Fully awake now finally, he gingerly turned around on the mattress. He saw the tube with the Call button dangling from a cord on the wall. His chest ached as he reached across himself with his free arm—the arm without the needle in it—as he reached for the button.

But just then, the door swung open. A man stood in the doorway. His figure was silhouetted by the light from the hall, but Tom could see he was wearing the blue scrubs of a doctor. The man stepped forward and the door swung shut, covering the man in shadow.

Tom’s fingers closed around the Call button tube—but the very next moment, the tube was pulled from his fingers. The man in scrubs was standing directly over him.

“You never should have come back, Tom,” he said. “You should have stayed in the monastery. You should have stayed dead.”

Tom recognized the voice immediately: it was the Lying Man.

32.

T
he red-light numbers on the pulse monitor rose rapidly as Tom’s heart began to pound in his aching chest. The Lying Man looked down at him from what seemed a great height.

“Believe me, your death is the best thing for everyone,” he said in his calm, hypnotic, soothing voice. “You had no business coming back.”

Tom remembered everything in that moment. The
empty house. The fog in the streets. The malevolents reaching for him with their long claws, trying to tear him apart. It wasn’t a dream. It wasn’t a dream at all. It was real.

And the Lying Man was real. The King of Death had come back to claim him. Tom peered up through the darkness until the Lying Man’s face became clear above him: Dr. Cameron.

“I didn’t want to take this risk,” he told Tom serenely. “I hoped you’d have the good sense to die when you were supposed to. I thought you
were
dead when I left you at the monastery. But you just don’t know when to quit, Tom. So I’ll have to help you. This won’t take long. And the way I do it, it won’t even leave a trace. After all, I’m a doctor. And I’ll tell them: your lungs just couldn’t heal . . .”

Tom tried to shout for help, but his voice was too weak—and Dr. Cameron was way too fast. The big man moved like a panther. He yanked the pillow out from under Tom’s head—and in the same motion, in the same second—brought it down over Tom’s face.

The doctor was strong—and Tom had no strength in him at all. The pillow pressed down, pinning him to the bed. It closed off his nose and mouth, cut off his air completely. He felt his lungs working helplessly in his aching chest. He couldn’t draw breath. He was suffocating.

He tried to fight, to get out from under, but it was no
use. He reached up and tried to push Dr. Cameron’s hands away, but the man’s arms were immensely powerful, locked into position, like stone pillars, unmovable. With every second Tom tried to push them away, he lost strength. A dizziness began to swim around him. He felt he was sinking into unconsciousness. He knew that this time he would never return.

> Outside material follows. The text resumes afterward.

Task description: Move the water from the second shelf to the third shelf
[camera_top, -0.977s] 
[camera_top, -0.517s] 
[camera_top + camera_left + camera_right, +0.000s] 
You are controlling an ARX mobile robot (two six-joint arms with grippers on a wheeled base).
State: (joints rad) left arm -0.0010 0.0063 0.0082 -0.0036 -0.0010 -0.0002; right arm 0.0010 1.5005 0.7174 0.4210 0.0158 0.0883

He stopped fighting, stopped trying to push at Cameron’s hands. Instead, he dropped his arms, reached across himself. Felt for the bandage on the inside of his elbow. As the airless heat beneath the pillow closed over him like a sprung trap, as his consciousness began to swim and spin away, he tore the bandage off his own skin. Felt for the end of the tube, for the needle embedded in his flesh.

He ripped the needle out of himself and blindly plunged it into Cameron’s body.

Through the muffling pillow, Tom heard the doctor cry out in pain. He felt the man’s hold on the pillow loosen. With all the strength he had, Tom twisted his body away from him, out from under the pillow. He rolled over onto his side, taking a great, welcome gasp of air.

And then he slid off the edge of the bed and tumbled to the floor.

It was a long drop, and he hit hard. He took the jolt on his shoulder, but he felt it in his chest, a jarring, rattling pain.
He coughed, trying to catch his breath. The room filled with a high-pitched alarm as the heart monitor wire was torn off his finger and the monitor flatlined, its red numbers dropping to zero as if Tom had died.